Facebook claims that the changes should make trending topics be displayed quicker, make the feature more effective at capturing a wide array of news, and also ensure that trending topics reflect real world events being covered by multiple news outlets and aren't some kind of news item intentionally fraudulent and intended to deceive readers -- also known as "fake news."
Topics are automatically selected by an algorithm, but are reviewed by a team to ensure they accurately represent real-world events. Legitimate news is sorted by a variety of factors, according to Facebook, including collating when people report news as fake or spam.
The list is also no longer personalized based on interests, with people in the same region seeing the same topics. Initial AppleInsider testing shows that New York City; Washington D.C.; Burlington, Vt.; Fort Myers, Fla.; San Antonio, Tex; and Erie, Penn. are considered the same region for the Trending category display, at least in the early phases of the U.S.-wide rollout.
On the iPhone app, the Trending stories list is found after hitting the search button.
Fake news about a D.C. restaurant led to a real-life crime.
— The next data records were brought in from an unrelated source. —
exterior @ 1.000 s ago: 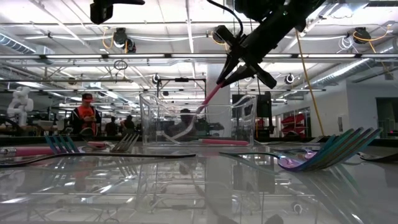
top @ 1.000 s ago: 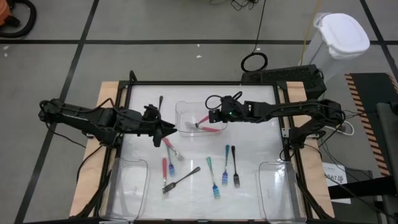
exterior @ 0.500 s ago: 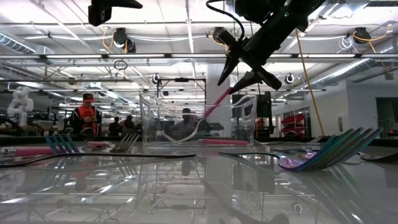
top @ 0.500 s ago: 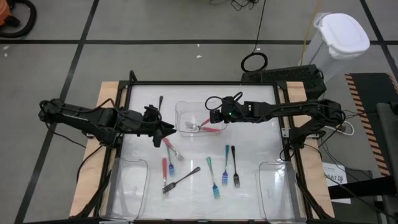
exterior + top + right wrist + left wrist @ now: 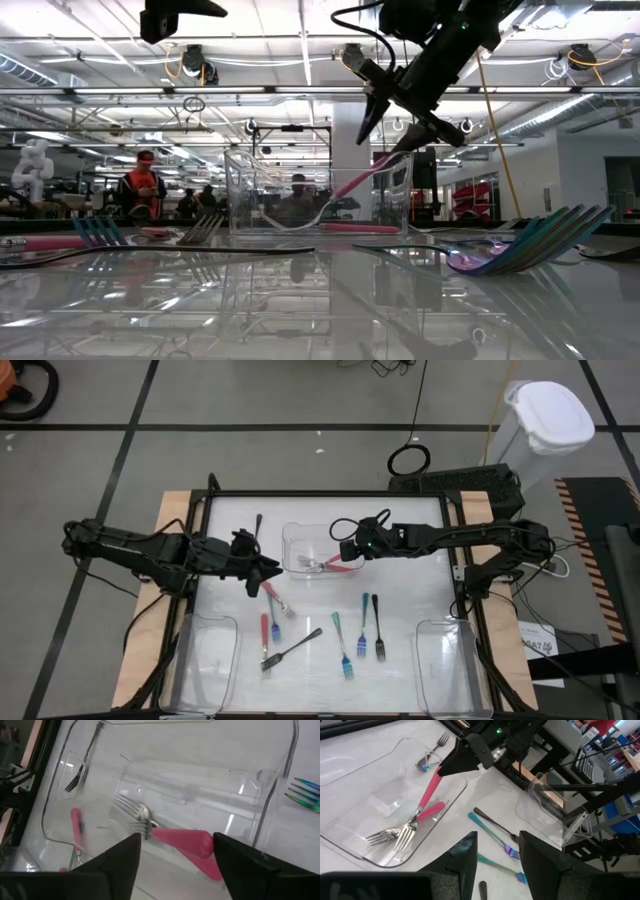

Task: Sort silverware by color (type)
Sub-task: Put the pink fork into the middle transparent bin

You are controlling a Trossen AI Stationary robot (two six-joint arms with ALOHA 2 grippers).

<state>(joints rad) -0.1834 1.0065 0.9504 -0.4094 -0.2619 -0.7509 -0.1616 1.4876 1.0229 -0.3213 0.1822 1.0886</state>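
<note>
A clear tray point(image 5: 292, 540) sits upper centre of my high view, two more clear trays at lower left point(image 5: 207, 660) and lower right point(image 5: 447, 660). A white lidded bin point(image 5: 545, 415) stands upper right, a black cable loop point(image 5: 408, 459) near top centre

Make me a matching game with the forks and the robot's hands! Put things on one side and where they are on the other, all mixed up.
Things:
1. two pink forks
2. dark grey fork
3. right gripper
4. left gripper

Places or states:
A. open, over the middle tray's edge
B. lying inside the middle tray
C. beside the tray, over the table
D. on the table near the near-left tray

Pairs: 1-B, 2-D, 3-A, 4-C
</note>
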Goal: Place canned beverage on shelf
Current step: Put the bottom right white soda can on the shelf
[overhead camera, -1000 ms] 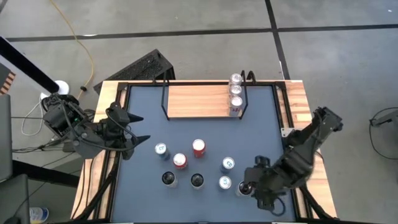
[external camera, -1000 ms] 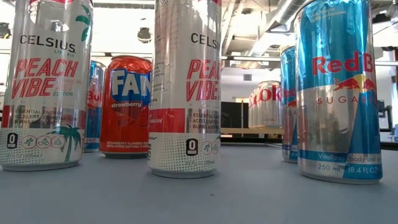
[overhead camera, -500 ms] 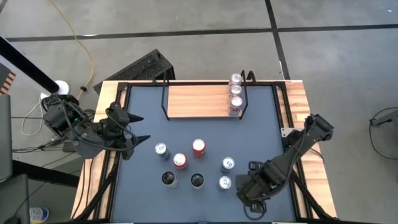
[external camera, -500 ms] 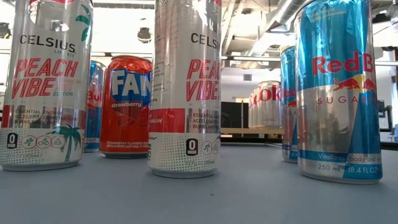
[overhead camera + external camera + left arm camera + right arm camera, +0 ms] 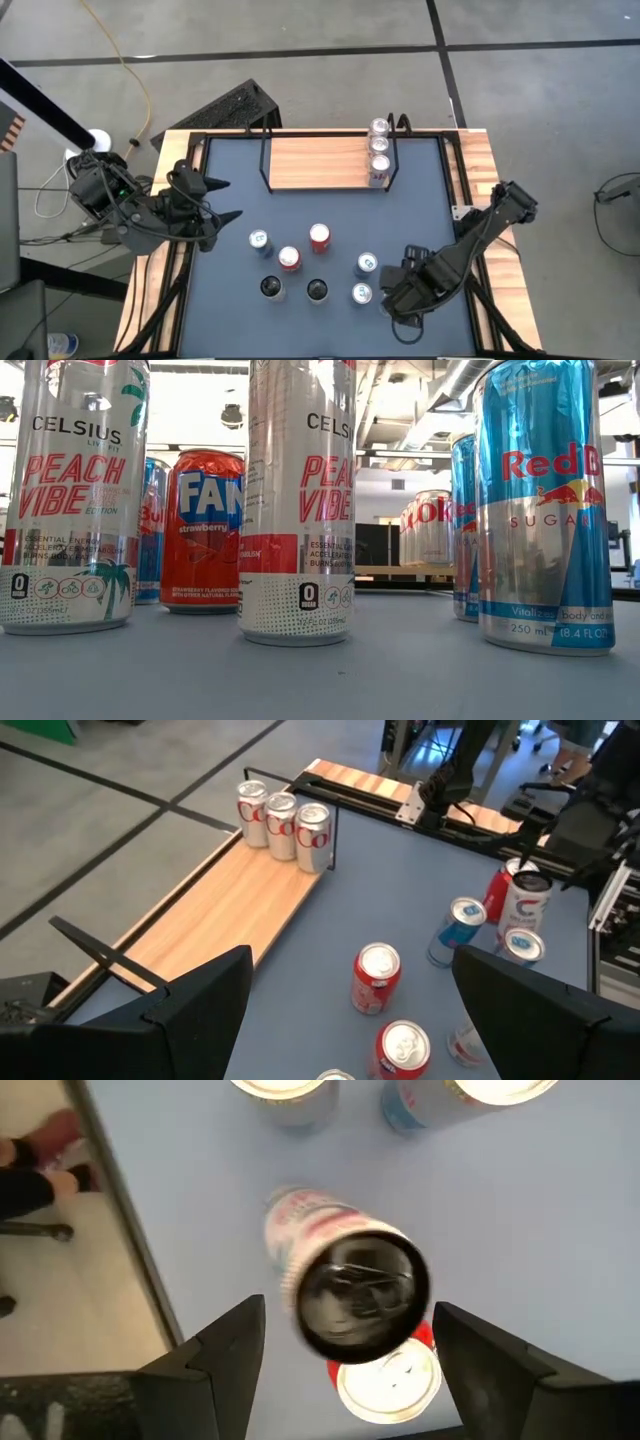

Apple offers its own News app, and has vowed to do its part to cut down on the spread of misinformation. In an interview last week, Apple Chief Executive Tim Cook called fake news "one of today's chief problems," and "not something that has a simple solution."
And earlier this week, Apple's head of internet services Eddy Cue said the company is working on backend solutions to prevent the spread of fake news in the iOS News application.